Among the entries below, please repeat exactly and only the lines from the line containing "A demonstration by" to the line containing "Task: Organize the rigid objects", both lines included.

# # # # #

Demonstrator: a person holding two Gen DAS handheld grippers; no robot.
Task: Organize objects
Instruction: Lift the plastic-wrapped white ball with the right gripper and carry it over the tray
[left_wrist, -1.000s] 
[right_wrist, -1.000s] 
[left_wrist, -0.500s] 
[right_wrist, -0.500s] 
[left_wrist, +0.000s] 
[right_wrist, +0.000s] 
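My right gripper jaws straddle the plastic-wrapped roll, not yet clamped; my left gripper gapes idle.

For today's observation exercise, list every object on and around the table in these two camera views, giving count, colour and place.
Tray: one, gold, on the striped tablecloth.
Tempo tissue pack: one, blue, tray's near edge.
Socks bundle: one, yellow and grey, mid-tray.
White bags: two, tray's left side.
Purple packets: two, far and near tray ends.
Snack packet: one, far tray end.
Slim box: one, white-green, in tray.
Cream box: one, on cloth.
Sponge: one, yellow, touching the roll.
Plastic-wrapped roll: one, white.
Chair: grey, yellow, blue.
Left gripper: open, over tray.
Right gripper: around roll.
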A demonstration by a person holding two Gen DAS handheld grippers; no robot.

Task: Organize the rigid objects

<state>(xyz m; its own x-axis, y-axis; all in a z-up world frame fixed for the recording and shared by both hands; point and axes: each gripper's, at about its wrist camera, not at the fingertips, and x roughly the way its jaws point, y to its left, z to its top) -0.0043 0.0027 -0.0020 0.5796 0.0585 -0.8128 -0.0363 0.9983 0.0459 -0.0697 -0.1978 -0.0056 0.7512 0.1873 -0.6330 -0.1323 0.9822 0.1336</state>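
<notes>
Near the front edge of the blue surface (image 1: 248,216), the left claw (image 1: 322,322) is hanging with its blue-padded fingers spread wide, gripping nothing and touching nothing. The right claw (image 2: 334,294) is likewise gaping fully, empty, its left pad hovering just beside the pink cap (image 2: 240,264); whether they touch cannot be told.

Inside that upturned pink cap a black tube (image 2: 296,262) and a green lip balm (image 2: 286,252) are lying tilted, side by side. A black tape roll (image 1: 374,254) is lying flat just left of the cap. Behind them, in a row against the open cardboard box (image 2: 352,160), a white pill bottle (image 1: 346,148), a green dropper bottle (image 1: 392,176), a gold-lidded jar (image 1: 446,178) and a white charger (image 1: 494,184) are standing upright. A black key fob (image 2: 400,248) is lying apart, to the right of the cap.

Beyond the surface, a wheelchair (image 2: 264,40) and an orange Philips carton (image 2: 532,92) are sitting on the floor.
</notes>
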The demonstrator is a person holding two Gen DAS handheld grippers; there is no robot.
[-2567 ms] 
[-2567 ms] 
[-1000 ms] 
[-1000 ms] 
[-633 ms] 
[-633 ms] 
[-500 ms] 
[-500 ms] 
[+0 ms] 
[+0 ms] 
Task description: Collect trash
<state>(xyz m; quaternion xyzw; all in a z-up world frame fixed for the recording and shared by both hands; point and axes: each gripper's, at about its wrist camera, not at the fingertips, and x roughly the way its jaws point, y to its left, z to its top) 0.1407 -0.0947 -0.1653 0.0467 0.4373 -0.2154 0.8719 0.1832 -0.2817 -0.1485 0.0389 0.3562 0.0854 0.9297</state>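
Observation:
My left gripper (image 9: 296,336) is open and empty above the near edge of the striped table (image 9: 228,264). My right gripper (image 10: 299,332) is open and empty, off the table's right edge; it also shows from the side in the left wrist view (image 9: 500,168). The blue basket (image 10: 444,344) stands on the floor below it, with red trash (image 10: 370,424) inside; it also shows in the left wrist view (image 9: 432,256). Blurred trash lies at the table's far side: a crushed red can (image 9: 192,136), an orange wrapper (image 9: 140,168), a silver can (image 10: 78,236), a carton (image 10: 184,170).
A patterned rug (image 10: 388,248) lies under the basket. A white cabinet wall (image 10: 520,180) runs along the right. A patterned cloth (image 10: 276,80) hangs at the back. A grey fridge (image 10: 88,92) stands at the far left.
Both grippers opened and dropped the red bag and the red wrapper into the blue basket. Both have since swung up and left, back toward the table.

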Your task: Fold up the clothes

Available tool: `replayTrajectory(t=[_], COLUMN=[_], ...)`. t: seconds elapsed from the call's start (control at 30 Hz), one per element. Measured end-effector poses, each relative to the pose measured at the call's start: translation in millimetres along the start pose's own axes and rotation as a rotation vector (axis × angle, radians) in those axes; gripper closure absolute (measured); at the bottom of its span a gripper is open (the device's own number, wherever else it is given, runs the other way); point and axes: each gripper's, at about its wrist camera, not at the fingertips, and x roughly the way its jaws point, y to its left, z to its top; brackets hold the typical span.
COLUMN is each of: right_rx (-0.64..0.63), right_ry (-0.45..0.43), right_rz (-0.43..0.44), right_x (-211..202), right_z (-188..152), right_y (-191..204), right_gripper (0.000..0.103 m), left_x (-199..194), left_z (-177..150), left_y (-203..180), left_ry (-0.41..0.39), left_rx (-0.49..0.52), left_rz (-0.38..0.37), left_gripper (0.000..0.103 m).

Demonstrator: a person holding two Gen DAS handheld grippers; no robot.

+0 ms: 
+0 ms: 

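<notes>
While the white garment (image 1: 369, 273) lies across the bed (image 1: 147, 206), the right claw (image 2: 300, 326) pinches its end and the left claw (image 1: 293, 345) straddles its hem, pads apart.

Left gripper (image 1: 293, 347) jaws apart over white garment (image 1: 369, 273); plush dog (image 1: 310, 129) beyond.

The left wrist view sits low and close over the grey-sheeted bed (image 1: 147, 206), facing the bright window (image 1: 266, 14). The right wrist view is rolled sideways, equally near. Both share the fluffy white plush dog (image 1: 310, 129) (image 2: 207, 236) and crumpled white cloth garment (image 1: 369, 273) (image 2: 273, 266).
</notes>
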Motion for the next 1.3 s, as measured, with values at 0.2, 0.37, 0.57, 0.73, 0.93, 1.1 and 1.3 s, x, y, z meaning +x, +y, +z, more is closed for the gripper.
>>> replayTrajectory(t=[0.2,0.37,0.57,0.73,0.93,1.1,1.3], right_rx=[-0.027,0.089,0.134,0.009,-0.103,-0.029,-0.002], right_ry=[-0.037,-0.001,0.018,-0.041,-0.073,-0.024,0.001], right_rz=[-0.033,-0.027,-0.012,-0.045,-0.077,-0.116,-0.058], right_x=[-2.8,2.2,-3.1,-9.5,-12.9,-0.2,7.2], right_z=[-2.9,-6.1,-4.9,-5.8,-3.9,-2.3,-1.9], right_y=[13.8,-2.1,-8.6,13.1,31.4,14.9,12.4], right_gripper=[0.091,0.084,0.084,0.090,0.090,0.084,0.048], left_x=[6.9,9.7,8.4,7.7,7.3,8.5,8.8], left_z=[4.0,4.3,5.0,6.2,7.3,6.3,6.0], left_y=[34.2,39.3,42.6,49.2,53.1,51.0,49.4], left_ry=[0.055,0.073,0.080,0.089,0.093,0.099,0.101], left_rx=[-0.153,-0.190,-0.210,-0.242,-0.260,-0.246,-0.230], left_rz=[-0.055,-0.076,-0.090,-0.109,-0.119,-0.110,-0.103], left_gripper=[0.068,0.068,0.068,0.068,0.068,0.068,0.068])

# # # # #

Reply to the task
A demonstration by a person holding two Gen DAS handheld grippers; no robot.

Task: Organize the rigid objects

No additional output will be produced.